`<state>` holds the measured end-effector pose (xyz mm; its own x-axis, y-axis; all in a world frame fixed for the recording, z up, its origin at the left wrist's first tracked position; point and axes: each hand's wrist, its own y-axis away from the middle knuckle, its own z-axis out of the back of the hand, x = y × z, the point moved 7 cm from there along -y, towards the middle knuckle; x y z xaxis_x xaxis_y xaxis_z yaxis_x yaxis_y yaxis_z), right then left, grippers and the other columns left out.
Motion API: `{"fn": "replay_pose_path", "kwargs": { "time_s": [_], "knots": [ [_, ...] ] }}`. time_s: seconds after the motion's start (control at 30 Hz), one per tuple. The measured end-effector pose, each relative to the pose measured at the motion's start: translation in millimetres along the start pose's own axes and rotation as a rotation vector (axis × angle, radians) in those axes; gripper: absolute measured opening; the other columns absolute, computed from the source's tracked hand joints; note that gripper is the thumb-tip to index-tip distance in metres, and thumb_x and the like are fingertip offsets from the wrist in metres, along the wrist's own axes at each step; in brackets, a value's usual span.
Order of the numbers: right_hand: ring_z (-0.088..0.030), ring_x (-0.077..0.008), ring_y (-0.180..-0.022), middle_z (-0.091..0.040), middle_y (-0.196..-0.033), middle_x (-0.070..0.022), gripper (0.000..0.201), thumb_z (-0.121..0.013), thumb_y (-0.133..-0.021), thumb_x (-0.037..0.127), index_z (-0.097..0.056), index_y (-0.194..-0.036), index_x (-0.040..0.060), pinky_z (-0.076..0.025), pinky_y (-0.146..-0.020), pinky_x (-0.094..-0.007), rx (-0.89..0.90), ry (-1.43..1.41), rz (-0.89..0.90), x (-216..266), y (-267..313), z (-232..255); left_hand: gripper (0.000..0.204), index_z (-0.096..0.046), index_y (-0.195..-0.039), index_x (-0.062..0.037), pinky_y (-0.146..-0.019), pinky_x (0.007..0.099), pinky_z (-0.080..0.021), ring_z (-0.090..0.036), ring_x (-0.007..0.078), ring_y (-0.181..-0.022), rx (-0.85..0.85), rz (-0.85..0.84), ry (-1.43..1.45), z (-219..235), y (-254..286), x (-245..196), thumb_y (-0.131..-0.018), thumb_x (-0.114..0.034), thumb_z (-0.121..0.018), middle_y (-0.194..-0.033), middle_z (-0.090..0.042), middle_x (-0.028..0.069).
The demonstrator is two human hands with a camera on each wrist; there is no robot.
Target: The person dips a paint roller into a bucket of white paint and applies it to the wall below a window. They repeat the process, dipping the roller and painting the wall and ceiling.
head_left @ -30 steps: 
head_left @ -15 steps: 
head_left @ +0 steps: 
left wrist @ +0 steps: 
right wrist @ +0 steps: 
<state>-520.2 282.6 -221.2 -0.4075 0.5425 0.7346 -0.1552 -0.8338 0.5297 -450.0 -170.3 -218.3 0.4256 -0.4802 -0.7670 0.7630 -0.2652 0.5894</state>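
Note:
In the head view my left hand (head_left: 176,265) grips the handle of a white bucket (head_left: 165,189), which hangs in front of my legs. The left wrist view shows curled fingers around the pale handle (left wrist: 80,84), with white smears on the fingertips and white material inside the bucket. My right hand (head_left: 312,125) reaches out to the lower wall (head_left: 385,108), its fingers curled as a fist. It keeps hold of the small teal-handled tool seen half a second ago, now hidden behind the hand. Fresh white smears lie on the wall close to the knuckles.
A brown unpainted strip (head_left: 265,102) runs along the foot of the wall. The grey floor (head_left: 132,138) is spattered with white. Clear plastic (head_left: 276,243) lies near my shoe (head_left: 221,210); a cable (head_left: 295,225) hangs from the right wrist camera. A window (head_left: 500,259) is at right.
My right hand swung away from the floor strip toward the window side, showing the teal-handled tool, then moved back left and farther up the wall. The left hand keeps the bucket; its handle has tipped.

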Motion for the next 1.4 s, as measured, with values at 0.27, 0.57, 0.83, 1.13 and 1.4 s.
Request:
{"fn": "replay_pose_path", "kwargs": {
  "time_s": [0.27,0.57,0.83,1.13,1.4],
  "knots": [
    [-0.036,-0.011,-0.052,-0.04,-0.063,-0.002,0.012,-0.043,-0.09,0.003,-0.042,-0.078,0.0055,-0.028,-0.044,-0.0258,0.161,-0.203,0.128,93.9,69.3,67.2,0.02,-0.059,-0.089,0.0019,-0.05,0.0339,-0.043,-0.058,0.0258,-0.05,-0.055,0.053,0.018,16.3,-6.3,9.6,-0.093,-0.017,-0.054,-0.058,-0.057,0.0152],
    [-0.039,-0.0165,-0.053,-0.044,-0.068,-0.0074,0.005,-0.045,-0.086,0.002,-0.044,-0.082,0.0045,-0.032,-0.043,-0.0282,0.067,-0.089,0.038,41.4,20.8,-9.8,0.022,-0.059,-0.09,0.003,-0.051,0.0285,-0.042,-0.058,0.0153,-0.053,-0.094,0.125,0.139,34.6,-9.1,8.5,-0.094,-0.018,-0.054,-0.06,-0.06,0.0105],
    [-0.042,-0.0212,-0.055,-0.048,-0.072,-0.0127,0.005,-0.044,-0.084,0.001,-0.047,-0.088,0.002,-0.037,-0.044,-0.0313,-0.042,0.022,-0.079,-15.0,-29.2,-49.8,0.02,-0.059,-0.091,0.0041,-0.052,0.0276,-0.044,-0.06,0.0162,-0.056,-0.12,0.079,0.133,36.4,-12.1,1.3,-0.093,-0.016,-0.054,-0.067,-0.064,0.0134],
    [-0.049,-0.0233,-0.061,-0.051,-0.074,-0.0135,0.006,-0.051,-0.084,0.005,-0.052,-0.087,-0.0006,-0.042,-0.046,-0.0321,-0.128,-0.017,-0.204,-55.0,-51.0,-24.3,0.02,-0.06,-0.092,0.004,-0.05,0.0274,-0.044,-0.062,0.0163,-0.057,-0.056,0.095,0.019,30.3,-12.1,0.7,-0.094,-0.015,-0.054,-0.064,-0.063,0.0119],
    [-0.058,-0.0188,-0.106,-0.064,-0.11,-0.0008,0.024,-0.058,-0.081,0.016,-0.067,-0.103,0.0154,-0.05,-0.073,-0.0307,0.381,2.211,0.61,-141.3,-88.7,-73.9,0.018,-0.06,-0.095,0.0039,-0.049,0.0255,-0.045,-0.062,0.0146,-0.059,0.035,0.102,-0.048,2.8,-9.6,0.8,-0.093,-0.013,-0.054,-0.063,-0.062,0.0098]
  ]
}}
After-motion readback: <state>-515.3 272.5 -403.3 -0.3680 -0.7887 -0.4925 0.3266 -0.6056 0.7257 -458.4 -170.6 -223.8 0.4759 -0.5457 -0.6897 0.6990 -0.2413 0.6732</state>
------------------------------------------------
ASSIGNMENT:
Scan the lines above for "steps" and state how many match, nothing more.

SOLUTION TO THIS EXERCISE:
5